Dan Freedman, the Dean of the Science and Engineering Department at the State University of New York at New Paltz, believes that 3-D printing will help change the world in more ways than one.
“Already, people can print structural things: a knee replacement, hip replacement,” Freedman says. “A lot of dentistry is being done with 3D printing.”
Freedman, who helps lead MakerBot’s first-ever 3D printing university partnership at SUNY New Paltz, believes that the opportunities of 3-D printing are endless, and can be life changing.
“For about five bucks of plastic and another five bucks of wire and screws, you can actually build a functional hand,” he adds.
And just like Napster shook up the music industry, there must be an impact of 3D printing on the manufactured goods sector.
Economist Dr. Colin Read of the State University of New York at Plattsburgh:
“Now, we can produce consumer-oriented parts or even industry-oriented parts that are one-off and unique and can be produced at very, very low cost with a minimum of material wasted.”
But it’s not just about the consumer economy. The biggest benefits, says Dr. Read, may lie within the manufacturer’s themselves—namely, prototyping:
“I remember, a decade or two ago, talking to an individual who was hired as a prototyper and it would take him weeks upon weeks to do this mock-up, which can now probably be done in an hour or two,” Read says.

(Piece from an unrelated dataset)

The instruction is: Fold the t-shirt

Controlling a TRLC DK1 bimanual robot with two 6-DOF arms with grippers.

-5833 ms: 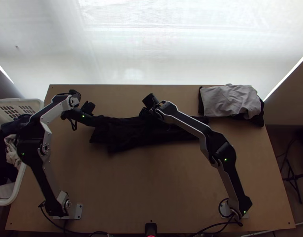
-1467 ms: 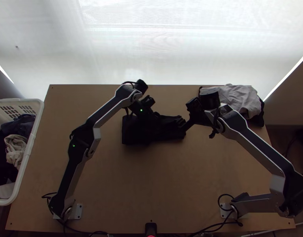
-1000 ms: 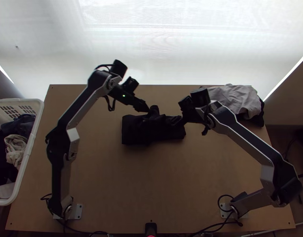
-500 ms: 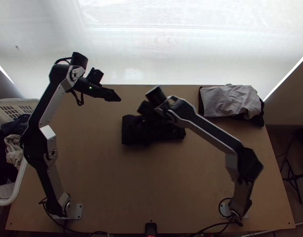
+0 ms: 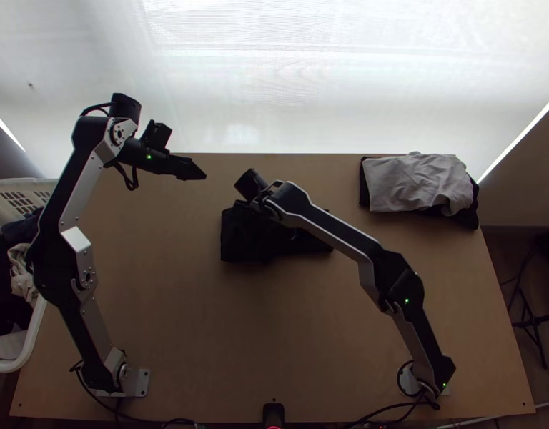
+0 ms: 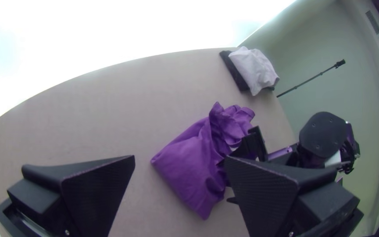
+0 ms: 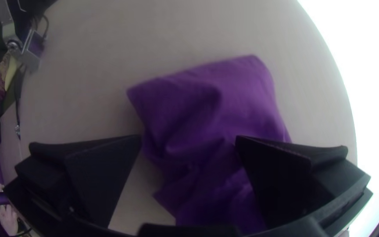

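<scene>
High over the near edge of the desk (image 5: 274, 322), the top view looks steeply down; the left wrist view faces rightward, the right leftward, closer, both sharing the T-shirt (image 7: 242, 92).

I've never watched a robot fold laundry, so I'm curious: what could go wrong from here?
The right end effector is open over the creased shirt; if it closes there, it might pinch several layers and pull the folds apart. The left end effector is open and away from the shirt, so a tug could drag the whole thing. One end of the shirt is bunched, so another fold might come out lumpy.
</scene>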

And like all inventions, there is a certain amount of economic consequences for supply and demand. In this case, labor currently used in the manufacturing of some of these consumer products may be displaced. But, that’s not necessarily a bad thing. Dr Read again:
“This frees up labor and shows if there is a more efficient, a better way to do something, that labor is then freed up to be used in some place that is more essential in the economy.”
And thesis author Joe Storch agrees with Dr. Read’s vision. Storch says this whole activity of economic change will be swift and compartmentalized through different markets.
“Pretty much the same thing that you can get in the stores–they shift from having a monopoly: where either you get [it] in the stores or you go without–to being as part of a market,” Storch says. “If they continue to charge much more than people would pay printing it at home, then people will choose to print it at home.”
But just like any other disruptive innovation, only time will tell exactly how much I will spend—or where I will obtain—my next Samsung Galaxy case.
READ THE THESIS:
I think that the added value brought by the 3d printing industry in so many different fields makes the change, there are risks like printing firearms and guns but the potential is by far greater than any other similar buzz
http://3dprintingpartner.com/
this can be a great opportunity too. the end user is the one buying the plastic. The iphone case designer doesn’t have to buy plastic or ship plastic. S/he doesn’t have to contract with a manufacturer or warehouse hundreds or thousands or tens of thousands of cases. S/he doesn’t have to ship them either. Overhead is lower. S/he can utilize that same technology and print to order for Chris Consumer who doesn’t have a 3-D printer. Wholesaling to a retailer might look like digital photo kiosk, if the print speed was fast enough for people to shop and have it ready by the time they leave. As many opportunities as risks.